Mediterraneo e cambiamento climatico

Gli effetti del cambiamento climatico nel Mediterraneo

I mari e gli oceani hanno un ruolo da protagonisti nel complesso fenomeno del cambiamento climatico

Gli effetti del cambiamento climatico nel Mediterraneo: le acque degli oceani hanno infatti assorbito il 31% dell’anidride carbonica emessa dall’uomo. Ovvero la principale causa dell’effetto serra e del conseguente riscaldamento globale, nonché il 90% del calore in eccesso dovuto all’azione umana.

Le acque degli oceani

Le acque degli oceani hanno quindi contribuito a mitigare gli effetti del cambiamento climatico, ma non certo senza conseguenze per gli ecosistemi marini e i loro abitanti. L’anidride carbonica in eccesso che entra in acqua, infatti, si scioglie e diventa acido carbonico, il cui accumulo altera gli equilibri chimici delle acque marine, causando un fenomeno noto come acidificazione degli oceani e che sta progressivamente aumentando, con le continue emissioni umane di anidride carbonica.

Acidificazione

Gli organismi marini maggiormente interessati dall’acidificazione sono quelli con parti del corpo costituite da carbonato di calcio. L’alterazione dell’equilibrio chimico delle acque, infatti, scioglie le loro strutture calcaree e impedisce la deposizione dei carbonati. Questo può provocare un pericoloso effetto a catena. Alcuni di questi organismi calcarei creano strutture tridimensionali nelle quali sono ospitate molte altre forme di vita marina. Il possibile futuro declino dei “biocostruttori” si potrebbe quindi ripercuotere sugli organismi ad essi associati.

Per esempio, uno dei più importanti biocostruttori Mediterranei è l’alga calcarea Ellisolandia elongata, una piccola alga di colore rosaceo che crea biocostruzioni ben visibili a livello del pelo dell’acqua sulle coste rocciose. Sebbene sia di piccole dimensioni, tra le sue fronde vive una sorprendente quantità e varietà di animali.

Come crostacei, molluschi, vermi, stelle marine, mentre altri organismi usano questo habitat per deporvi le proprie uova o lo visitano per cercare cibo. Le biocostruzioni realizzate da Ellisolandia elongata sono quindi una preziosa fonte di biodiversità marina, e contengono anche specie rare o endemiche.

Quale sarà il destino di questo habitat se le acque del Mediterraneo diverranno più calde e più acide?

Se lo sono chiesti alcuni ricercatori di vari istituti (l’ENEA, le Università di Pavia, Pisa e Portsmouth, il CNR e la Stazione Zoologica di Napoli), che lo hanno verificato tramite un esperimento in acquario, durato tre mesi.

I ricercatori hanno esposto fronde di Ellisolandia elongata alle condizioni di temperatura e pH previste per l’anno 2100 dall’IPCC, il Pannello Intergovernativo sul Cambiamento Climatico.
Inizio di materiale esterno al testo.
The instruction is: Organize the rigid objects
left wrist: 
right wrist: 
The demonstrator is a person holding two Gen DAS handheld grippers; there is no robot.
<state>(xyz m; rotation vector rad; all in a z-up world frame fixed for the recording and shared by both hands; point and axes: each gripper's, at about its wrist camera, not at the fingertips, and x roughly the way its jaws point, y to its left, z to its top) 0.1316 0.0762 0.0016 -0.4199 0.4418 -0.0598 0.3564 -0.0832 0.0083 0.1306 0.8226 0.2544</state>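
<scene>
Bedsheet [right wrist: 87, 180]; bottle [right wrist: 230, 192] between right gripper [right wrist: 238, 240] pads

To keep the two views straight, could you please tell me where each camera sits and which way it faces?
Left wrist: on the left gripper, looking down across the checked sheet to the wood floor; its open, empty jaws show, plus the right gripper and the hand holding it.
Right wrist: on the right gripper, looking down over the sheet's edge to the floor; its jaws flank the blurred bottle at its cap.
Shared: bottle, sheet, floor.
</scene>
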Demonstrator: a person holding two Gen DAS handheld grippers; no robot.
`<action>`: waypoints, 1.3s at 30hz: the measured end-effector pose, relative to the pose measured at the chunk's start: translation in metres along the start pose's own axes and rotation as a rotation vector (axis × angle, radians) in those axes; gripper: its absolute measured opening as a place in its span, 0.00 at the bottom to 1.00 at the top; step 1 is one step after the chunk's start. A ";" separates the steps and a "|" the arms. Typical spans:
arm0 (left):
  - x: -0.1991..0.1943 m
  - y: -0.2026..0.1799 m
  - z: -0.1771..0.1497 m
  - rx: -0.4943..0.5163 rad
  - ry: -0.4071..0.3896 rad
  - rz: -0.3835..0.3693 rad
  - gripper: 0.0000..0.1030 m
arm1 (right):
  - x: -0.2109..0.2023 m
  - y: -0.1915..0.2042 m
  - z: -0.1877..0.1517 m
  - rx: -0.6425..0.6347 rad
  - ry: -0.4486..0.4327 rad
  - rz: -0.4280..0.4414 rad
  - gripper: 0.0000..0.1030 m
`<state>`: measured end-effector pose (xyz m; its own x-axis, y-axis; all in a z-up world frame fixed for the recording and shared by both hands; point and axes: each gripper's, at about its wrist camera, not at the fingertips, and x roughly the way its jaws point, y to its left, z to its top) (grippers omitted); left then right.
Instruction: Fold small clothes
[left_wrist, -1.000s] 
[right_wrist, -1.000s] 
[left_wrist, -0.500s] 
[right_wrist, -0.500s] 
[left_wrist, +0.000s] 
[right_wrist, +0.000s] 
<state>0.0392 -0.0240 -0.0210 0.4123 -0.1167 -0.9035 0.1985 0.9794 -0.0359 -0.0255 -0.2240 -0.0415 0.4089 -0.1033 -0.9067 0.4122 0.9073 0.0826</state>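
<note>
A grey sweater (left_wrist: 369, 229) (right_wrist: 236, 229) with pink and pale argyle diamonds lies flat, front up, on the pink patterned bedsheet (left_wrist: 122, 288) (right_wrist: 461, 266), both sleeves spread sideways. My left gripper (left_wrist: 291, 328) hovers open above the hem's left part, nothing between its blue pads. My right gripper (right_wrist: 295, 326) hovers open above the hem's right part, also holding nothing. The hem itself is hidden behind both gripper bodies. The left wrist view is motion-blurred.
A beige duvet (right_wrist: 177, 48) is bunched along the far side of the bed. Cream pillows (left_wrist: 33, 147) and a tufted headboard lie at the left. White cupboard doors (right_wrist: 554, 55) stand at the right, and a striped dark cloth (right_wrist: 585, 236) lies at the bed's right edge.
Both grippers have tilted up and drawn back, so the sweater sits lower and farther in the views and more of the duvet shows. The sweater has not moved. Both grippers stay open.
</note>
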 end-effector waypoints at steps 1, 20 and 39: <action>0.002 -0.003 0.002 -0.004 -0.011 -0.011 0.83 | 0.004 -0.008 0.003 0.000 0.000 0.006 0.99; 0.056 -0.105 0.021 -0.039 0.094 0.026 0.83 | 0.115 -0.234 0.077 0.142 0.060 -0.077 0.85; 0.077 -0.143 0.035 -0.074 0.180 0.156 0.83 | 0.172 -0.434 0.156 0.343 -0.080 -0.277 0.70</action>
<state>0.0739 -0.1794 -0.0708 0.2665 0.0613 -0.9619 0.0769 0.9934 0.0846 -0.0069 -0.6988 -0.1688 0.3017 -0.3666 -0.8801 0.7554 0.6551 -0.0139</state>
Ossia temperatura innalzata di 3°C rispetto alla media delle condizioni attuali e pH abbassato di 0,3 punti (dall’attuale 8,1 al 7,8 previsto per il 2100).

I risultati

risultati dell’esperimento mostrano un’alga con crescita rallentata, e una fauna impoverita, in quanto a numero di individui ma anche in termini di varietà delle specie presenti. Molti di questi organismi rappresentano una fonte di cibo per pesci e altri predatori. Quindi danneggiare le biocostruzioni di Ellisolandia elongata significa rischiare effetti imprevedibili sull’intera catena trofica.

Tra le tante e varie conseguenze preoccupanti del cambiamento climatico va quindi annoverato anche il danneggiamento di un habitat di grande valore per la biodiversità e la produttività del mare Mediterraneo.